20 May, 2009

1 commit

  • The futex code installs a read only mapping via get_user_pages_fast()
    even if the futex op function has to modify user space data. The
    eventual fault was fixed up by futex_handle_fault() which walked the
    VMA with mmap_sem held.

    After the cleanup patches which removed the mmap_sem dependency of the
    futex code commit 4dc5b7a36a49eff97050894cf1b3a9a02523717 (futex:
    clean up fault logic) removed the private VMA walk logic from the
    futex code. This change results in a stale RO mapping which is not
    fixed up.

    Instead of reintroducing the previous fault logic we set up the
    mapping in get_user_pages_fast() read/write for all operations which
    modify user space data. Also handle private futexes in the same way
    and make the current unconditional access_ok(VERIFY_WRITE) depend on
    the futex op.

    Reported-by: Andreas Schwab
    Signed-off-by: Thomas Gleixner
    CC: stable@kernel.org

    Thomas Gleixner
     

03 Apr, 2009

1 commit

  • We've tripped over the futex_requeue drop_count refering to key2
    instead of key1. The code is actually correct, but is non-intuitive.
    This patch adds an explicit comment explaining the requeue.

    Signed-off-by: Darren Hart
    Cc: Peter Zijlstra
    Cc: Nick Piggin
    Cc: Rusty Russell
    Signed-off-by: Andrew Morton
    Signed-off-by: Ingo Molnar

    Darren Hart
     

13 Mar, 2009

2 commits


12 Mar, 2009

6 commits

  • Impact: cleanup

    Older versions of the futex code held the mmap_sem which had to
    be dropped in order to call get_user(), so a two-pronged fault
    handling mechanism was employed to handle faults of the atomic
    operations.
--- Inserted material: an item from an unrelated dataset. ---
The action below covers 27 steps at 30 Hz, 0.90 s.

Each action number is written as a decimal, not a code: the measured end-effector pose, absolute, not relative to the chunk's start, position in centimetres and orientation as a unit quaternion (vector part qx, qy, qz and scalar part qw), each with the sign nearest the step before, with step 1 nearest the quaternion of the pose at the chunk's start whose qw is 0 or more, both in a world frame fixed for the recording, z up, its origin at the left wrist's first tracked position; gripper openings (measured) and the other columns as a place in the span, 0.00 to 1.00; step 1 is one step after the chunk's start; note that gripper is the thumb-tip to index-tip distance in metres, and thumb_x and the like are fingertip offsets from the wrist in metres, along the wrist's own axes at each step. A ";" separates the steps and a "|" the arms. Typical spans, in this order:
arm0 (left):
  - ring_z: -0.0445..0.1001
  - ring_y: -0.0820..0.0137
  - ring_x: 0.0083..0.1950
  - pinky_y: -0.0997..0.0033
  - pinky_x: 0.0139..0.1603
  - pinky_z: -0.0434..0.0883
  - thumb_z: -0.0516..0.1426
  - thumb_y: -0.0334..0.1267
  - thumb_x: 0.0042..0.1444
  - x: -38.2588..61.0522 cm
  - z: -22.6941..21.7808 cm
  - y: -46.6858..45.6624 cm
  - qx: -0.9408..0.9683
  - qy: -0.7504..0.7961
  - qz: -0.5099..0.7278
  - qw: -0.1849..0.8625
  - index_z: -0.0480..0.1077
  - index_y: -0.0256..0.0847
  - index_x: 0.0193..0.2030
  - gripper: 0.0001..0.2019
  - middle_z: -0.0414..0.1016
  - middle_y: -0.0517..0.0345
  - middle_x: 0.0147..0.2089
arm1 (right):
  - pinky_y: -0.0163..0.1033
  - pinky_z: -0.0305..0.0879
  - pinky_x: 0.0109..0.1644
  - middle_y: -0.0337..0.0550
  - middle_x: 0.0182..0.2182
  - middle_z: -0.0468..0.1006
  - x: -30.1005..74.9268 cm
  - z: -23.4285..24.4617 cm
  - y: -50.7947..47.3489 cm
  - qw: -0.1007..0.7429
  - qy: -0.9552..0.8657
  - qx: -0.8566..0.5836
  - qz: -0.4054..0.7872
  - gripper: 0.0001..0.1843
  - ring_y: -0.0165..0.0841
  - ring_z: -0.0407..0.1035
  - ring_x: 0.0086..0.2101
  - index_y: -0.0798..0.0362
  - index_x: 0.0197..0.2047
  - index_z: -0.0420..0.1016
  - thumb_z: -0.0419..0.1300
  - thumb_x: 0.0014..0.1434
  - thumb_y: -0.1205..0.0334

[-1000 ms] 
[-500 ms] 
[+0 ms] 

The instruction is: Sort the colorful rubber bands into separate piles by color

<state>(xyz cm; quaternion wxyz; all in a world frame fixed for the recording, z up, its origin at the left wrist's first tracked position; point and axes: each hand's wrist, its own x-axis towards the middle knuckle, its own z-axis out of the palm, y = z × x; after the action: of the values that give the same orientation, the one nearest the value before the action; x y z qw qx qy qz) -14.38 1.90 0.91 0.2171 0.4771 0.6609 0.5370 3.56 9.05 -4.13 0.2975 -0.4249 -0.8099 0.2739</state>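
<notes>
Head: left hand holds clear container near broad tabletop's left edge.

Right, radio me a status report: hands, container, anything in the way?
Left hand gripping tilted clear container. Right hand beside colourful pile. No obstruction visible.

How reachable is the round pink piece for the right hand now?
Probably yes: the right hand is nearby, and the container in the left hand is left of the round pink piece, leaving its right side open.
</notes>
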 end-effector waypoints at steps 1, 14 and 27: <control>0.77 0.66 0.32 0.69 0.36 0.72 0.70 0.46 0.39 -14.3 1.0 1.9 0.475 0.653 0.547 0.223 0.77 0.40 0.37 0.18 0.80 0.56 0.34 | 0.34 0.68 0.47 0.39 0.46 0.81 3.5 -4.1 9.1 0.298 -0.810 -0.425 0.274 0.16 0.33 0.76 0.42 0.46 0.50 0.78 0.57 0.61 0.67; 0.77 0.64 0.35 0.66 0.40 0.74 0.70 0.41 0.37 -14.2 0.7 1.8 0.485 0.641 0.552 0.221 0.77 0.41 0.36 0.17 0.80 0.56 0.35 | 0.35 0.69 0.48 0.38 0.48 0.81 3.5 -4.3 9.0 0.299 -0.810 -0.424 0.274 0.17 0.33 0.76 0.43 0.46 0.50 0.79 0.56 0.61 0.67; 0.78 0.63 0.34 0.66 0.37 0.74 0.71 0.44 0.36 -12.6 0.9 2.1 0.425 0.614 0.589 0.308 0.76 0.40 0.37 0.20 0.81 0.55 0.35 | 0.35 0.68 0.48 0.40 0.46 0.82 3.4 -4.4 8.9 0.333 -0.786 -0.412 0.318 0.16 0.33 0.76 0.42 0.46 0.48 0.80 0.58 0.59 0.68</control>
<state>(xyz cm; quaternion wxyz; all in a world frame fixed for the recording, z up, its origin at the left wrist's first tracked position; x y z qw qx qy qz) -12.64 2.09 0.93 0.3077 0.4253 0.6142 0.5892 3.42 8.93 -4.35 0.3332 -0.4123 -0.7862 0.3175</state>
The mmap_sem is no longer held, so get_user()
    should be adequate. This patch greatly simplifies the logic and
    improves legibility.

    Build and boot tested on a 4 way Intel x86_64 workstation.
    Passes basic pthread_mutex and PI tests out of
    ltp/testcases/realtime.

    Signed-off-by: Darren Hart
    Acked-by: Peter Zijlstra
    Cc: Rusty Russell
    LKML-Reference:
    Signed-off-by: Ingo Molnar

    Darren Hart
     
  • Impact: rt-mutex failure case fix

    futex_lock_pi can potentially return -EFAULT with the rt_mutex
    held. This seems like the wrong thing to do as userspace should
    assume -EFAULT means the lock was not taken. Even if it could
    figure this out, we'd be leaving the pi_state->owner in an
    inconsistent state. This patch unlocks the rt_mutex prior to
    returning -EFAULT to userspace.

    Build and boot tested on a 4 way Intel x86_64 workstation.
    Passes basic pthread_mutex and PI tests out of
    ltp/testcases/realtime.

    Signed-off-by: Darren Hart
    Acked-by: Peter Zijlstra
    Cc: Rusty Russell
    LKML-Reference:
    Signed-off-by: Ingo Molnar

    Darren Hart
     
  • RT tasks should set their timer slack to 0 on their own. This
    patch removes the 'if (rt_task()) slack = 0;' block in
    futex_wait.

    Build and boot tested on a 4 way Intel x86_64 workstation.
    Passes basic pthread_mutex and PI tests out of
    ltp/testcases/realtime.

    Signed-off-by: Darren Hart
    Acked-by: Peter Zijlstra
    Cc: Rusty Russell
    Cc: Arjan van de Ven
    LKML-Reference:
    Signed-off-by: Ingo Molnar

    Darren Hart
     
  • Impact: cleanup

    The futex code uses double_lock_hb() which locks the hb->lock's
    in pointer value order. There is no parallel unlock routine,
    and the code unlocks them in name order, ignoring pointer value.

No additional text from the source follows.